Leopold Engleitner toiled in three Nazi concentration camps for refusing to renounce his faith as a Jehovah's Witness.
In the decades after the war, he tried to tell his tale but rarely found an audience. Now, at 100, he finally is reaching listeners, thanks to the efforts of an Austrian filmmaker who was taken with his story of endurance.
Engleitner has toured the United States since May 1, sharing his life story to encourage others to stick by their principles. His last stops were in Los Angeles this week, with screenings of a documentary about his life at the Music Hall theater on Wilshire Boulevard and sold-out presentations at the Los Angeles Museum of the Holocaust.
The Austrian native's story is a lesson in faith -- especially for the many Jehovah's Witnesses who drove from as far as San Diego to see him -- and in history.
Jehovah's Witnesses "could have signed a document and walked out" of the camps, said Robert Buckley, a consultant to the U.S. Holocaust Memorial Museum in Washington, D.C.
Buckley has traveled throughout Europe to interview non-Jewish survivors of the Nazi period. That document was a declaration agreeing to cut ties with the church, thus allowing them to join the army in defense of the fatherland, he said.
Peter Black, senior historian at the Washington holocaust museum, said the Nazis targeted Jehovah's Witnesses mainly for three reasons: Refusing to swear an oath to any earthly authority, declining to serve in any army other than Jehovah's and proselytizing to encourage others to follow their ways.
About 3,200 Witnesses were sent to concentration camps, Black said. They were among the lesser-known victims: Gypsies (also known as Roma), homosexuals and political prisoners, including Communists, Socialists and Soviet prisoners of war. The mentally and physically disabled were murdered under a euthanasia program.

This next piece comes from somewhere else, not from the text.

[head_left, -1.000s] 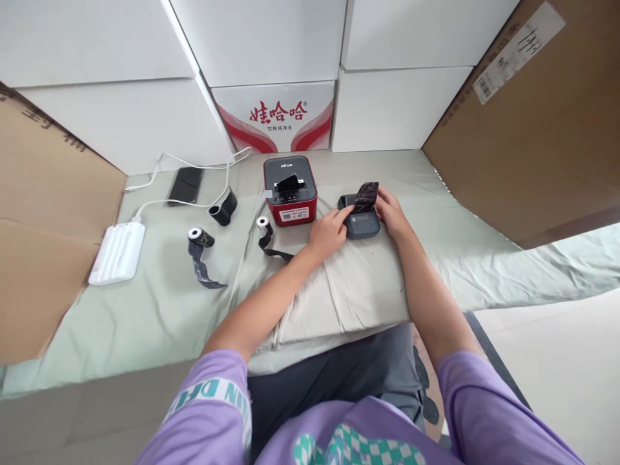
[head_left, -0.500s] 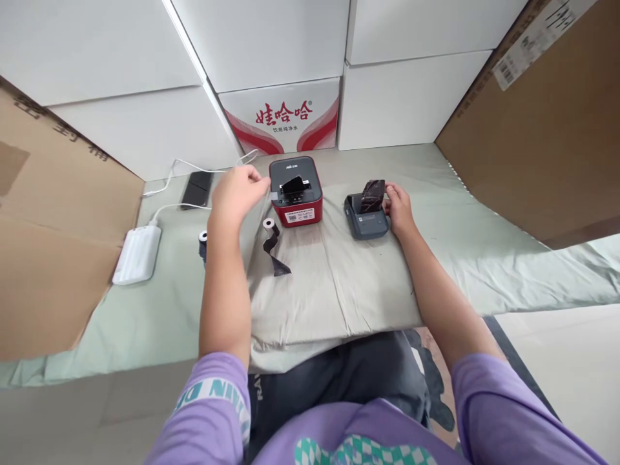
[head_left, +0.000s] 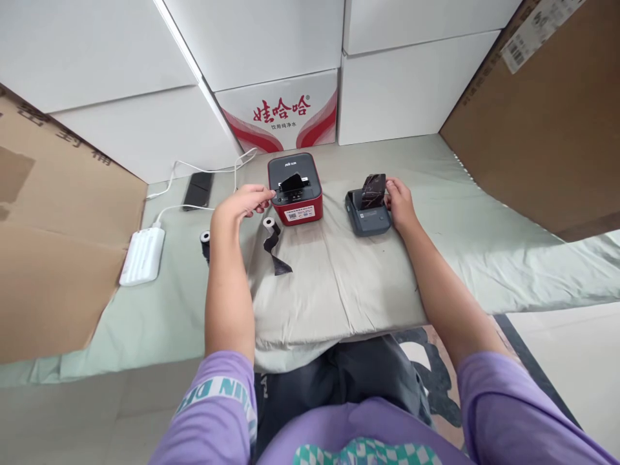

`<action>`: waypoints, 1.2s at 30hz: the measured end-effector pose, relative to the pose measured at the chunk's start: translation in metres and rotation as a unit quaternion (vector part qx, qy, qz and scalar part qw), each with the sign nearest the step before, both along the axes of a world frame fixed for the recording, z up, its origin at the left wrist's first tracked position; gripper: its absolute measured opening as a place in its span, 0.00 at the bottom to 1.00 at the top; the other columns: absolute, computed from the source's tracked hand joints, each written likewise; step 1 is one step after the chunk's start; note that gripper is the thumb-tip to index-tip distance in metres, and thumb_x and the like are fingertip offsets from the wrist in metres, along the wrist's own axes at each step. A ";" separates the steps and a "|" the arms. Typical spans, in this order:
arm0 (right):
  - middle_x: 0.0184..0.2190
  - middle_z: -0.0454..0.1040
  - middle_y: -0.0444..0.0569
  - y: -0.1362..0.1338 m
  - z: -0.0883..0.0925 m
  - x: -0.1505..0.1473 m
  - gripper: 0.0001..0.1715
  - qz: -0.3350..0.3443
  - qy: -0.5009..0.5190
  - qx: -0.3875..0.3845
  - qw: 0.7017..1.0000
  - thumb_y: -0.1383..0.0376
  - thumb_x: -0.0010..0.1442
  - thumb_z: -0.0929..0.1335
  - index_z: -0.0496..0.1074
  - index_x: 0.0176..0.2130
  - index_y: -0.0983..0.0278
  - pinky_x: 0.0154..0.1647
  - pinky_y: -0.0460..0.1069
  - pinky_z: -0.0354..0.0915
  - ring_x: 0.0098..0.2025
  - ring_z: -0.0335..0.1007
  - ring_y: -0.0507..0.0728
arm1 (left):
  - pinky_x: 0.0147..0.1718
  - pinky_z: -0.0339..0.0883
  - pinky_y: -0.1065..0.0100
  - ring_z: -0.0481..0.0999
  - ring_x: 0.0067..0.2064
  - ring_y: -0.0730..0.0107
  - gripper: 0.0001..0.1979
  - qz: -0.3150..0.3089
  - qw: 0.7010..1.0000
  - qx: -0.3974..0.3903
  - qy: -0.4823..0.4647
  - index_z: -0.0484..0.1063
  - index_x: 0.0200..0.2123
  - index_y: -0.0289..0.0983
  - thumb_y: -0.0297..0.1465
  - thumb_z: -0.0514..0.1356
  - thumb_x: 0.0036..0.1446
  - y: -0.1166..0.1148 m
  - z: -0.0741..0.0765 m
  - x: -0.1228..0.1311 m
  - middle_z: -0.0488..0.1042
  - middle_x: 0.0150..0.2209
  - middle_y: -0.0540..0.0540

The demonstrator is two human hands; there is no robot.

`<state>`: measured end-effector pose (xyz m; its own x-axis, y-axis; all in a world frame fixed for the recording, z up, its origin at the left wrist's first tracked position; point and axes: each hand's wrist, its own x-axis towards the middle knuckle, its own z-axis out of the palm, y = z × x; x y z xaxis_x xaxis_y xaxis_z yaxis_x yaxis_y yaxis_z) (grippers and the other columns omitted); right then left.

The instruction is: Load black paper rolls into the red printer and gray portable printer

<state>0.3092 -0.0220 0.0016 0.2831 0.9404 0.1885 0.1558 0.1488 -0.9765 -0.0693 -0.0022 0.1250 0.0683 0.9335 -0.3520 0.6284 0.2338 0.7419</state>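
Observation:
A red label printer point(head_left: 299, 213) with a dark grey top stands mid-table, a black strip point(head_left: 291, 183) sticking up from its slot. The fingertips of my left hand point(head_left: 248, 199) touch this printer's front left corner; the fingers are bent and close together, and I cannot make out anything between them. A smaller dark blue-grey printer point(head_left: 371, 223) sits to the right, with a glossy black strip point(head_left: 373, 190) upright in it. My right hand point(head_left: 402, 203) closes on that printer's right side, fingertips beside the strip. A partly unrolled black roll point(head_left: 269, 226) lies before the red printer.
Another black roll point(head_left: 205, 240) is partly hidden behind my left forearm. A white power bank point(head_left: 143, 257) with cables and a dark phone point(head_left: 197, 190) lie on the left. White boxes point(head_left: 281, 39) line the back; cardboard point(head_left: 62, 226) and more cardboard point(head_left: 542, 123) flank the table.
My left hand has lowered and moved slightly right, from beside the red printer onto its front left corner. My right hand has stayed at the small printer.

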 end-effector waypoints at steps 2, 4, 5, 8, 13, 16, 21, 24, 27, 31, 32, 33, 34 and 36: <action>0.26 0.64 0.43 -0.001 0.002 -0.001 0.42 -0.005 -0.013 0.003 1.000 0.28 0.52 0.67 0.72 0.44 0.59 0.23 0.49 0.52 0.22 0.55 0.50 | 0.26 0.42 0.68 0.59 0.25 0.77 0.13 -0.004 1.000 -0.005 0.006 0.65 0.27 0.38 0.38 0.63 0.56 0.000 0.001 0.000 0.65 0.26 0.52; 0.27 0.65 0.43 -0.003 0.003 -0.002 0.42 -0.007 -0.019 0.000 1.000 0.27 0.52 0.66 0.72 0.43 0.59 0.23 0.49 0.52 0.22 0.54 0.50 | 0.26 0.42 0.68 0.59 0.25 0.76 0.14 -0.006 1.000 0.004 0.011 0.64 0.25 0.38 0.38 0.63 0.55 0.000 0.001 0.001 0.65 0.26 0.52; 0.28 0.66 0.44 -0.003 0.004 -0.002 0.42 -0.007 -0.017 -0.003 1.000 0.27 0.52 0.66 0.72 0.44 0.59 0.23 0.49 0.52 0.22 0.54 0.50 | 0.26 0.43 0.68 0.59 0.24 0.75 0.14 -0.006 1.000 0.016 0.011 0.64 0.24 0.38 0.38 0.64 0.55 0.000 0.000 0.002 0.64 0.25 0.51; 0.35 0.71 0.47 -0.003 0.004 -0.001 0.41 -0.005 0.001 -0.013 1.000 0.28 0.52 0.66 0.72 0.44 0.58 0.23 0.49 0.50 0.22 0.55 0.49 | 0.26 0.50 0.68 0.60 0.25 0.73 0.14 -0.010 0.998 0.057 0.008 0.66 0.22 0.39 0.38 0.63 0.54 0.001 -0.003 0.002 0.65 0.23 0.51; 0.41 0.75 0.49 0.000 0.002 0.001 0.40 -0.006 0.037 -0.011 0.999 0.29 0.51 0.68 0.72 0.44 0.58 0.20 0.47 0.50 0.21 0.55 0.48 | 0.33 0.61 0.68 0.68 0.29 0.69 0.10 -0.004 0.979 0.200 0.039 0.72 0.26 0.39 0.37 0.61 0.56 0.004 -0.003 0.000 0.75 0.27 0.48; 0.40 0.76 0.48 0.001 0.002 0.002 0.39 -0.002 0.055 -0.007 0.998 0.31 0.51 0.70 0.73 0.44 0.58 0.19 0.47 0.50 0.20 0.56 0.47 | 0.40 0.66 0.67 0.76 0.37 0.65 0.11 -0.028 0.951 0.292 0.098 0.80 0.34 0.39 0.36 0.59 0.57 0.018 0.004 0.008 0.82 0.36 0.46; 0.40 0.76 0.48 0.000 0.003 0.002 0.37 0.000 0.057 0.000 0.998 0.32 0.54 0.69 0.73 0.43 0.59 0.19 0.48 0.52 0.20 0.57 0.47 | 0.42 0.67 0.63 0.80 0.42 0.56 0.17 -0.190 0.918 0.205 0.281 0.85 0.42 0.46 0.29 0.64 0.48 0.062 0.012 0.041 0.84 0.41 0.44; 0.39 0.75 0.49 0.000 0.004 0.002 0.38 0.007 0.050 -0.003 0.999 0.30 0.53 0.68 0.72 0.42 0.59 0.20 0.49 0.52 0.21 0.56 0.48 | 0.42 0.67 0.60 0.80 0.44 0.50 0.19 -0.218 0.883 0.168 0.381 0.86 0.39 0.45 0.25 0.64 0.44 0.074 0.013 0.055 0.84 0.40 0.42; 0.39 0.75 0.48 0.001 0.004 0.001 0.40 0.009 0.044 0.000 0.999 0.29 0.52 0.68 0.72 0.41 0.59 0.20 0.49 0.52 0.21 0.55 0.48 | 0.42 0.67 0.59 0.80 0.43 0.49 0.14 -0.230 0.872 0.192 0.387 0.85 0.35 0.44 0.27 0.65 0.44 0.070 0.018 0.057 0.83 0.36 0.42; 0.37 0.74 0.48 0.003 0.003 0.001 0.40 0.004 0.051 0.004 0.999 0.28 0.50 0.69 0.73 0.40 0.59 0.19 0.49 0.51 0.20 0.55 0.48 | 0.45 0.68 0.58 0.78 0.43 0.50 0.10 -0.187 0.887 0.259 0.333 0.84 0.35 0.42 0.33 0.69 0.46 0.050 0.041 0.048 0.81 0.34 0.42; 0.37 0.74 0.48 0.003 0.003 0.001 0.40 0.004 0.053 0.004 0.999 0.28 0.50 0.69 0.73 0.40 0.59 0.19 0.49 0.50 0.20 0.55 0.48 | 0.46 0.68 0.58 0.78 0.44 0.51 0.12 -0.168 0.891 0.281 0.314 0.84 0.37 0.42 0.33 0.70 0.45 0.042 0.049 0.044 0.81 0.36 0.43; 0.38 0.74 0.49 0.004 0.002 0.002 0.40 0.005 0.053 0.003 0.999 0.28 0.50 0.69 0.73 0.40 0.59 0.19 0.49 0.50 0.20 0.55 0.48 | 0.46 0.68 0.59 0.77 0.44 0.52 0.15 -0.148 0.894 0.304 0.293 0.83 0.40 0.41 0.32 0.70 0.45 0.033 0.057 0.039 0.81 0.38 0.43; 0.38 0.74 0.49 0.004 0.001 0.002 0.40 0.005 0.052 0.002 0.999 0.28 0.51 0.68 0.73 0.40 0.59 0.19 0.49 0.50 0.20 0.56 0.48 | 0.46 0.68 0.60 0.77 0.45 0.54 0.18 -0.130 0.897 0.325 0.269 0.83 0.43 0.40 0.31 0.70 0.46 0.023 0.065 0.033 0.81 0.41 0.43; 0.38 0.75 0.50 0.004 0.000 0.003 0.40 0.003 0.050 0.001 0.999 0.28 0.52 0.68 0.73 0.41 0.59 0.19 0.49 0.50 0.20 0.56 0.48 | 0.44 0.68 0.62 0.76 0.42 0.60 0.19 -0.090 0.905 0.350 0.225 0.81 0.47 0.38 0.28 0.68 0.49 0.001 0.079 0.017 0.80 0.43 0.43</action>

"It's about time that the world came to appreciate that there were other victims of that Nazi era other than the Jewish people," Buckley said.
Engleitner's slight, stooped frame did not diminish the light that sometimes entered his eyes as he recounted his experiences.
Audiences at the theater and museum soon found that the tiny man in the wheelchair they photographed with camera phones had quite a sense of humor -- despite stories of cruelty and of some prisoners so desperately hungry that, at one camp, they roasted potatoes in the crematorium.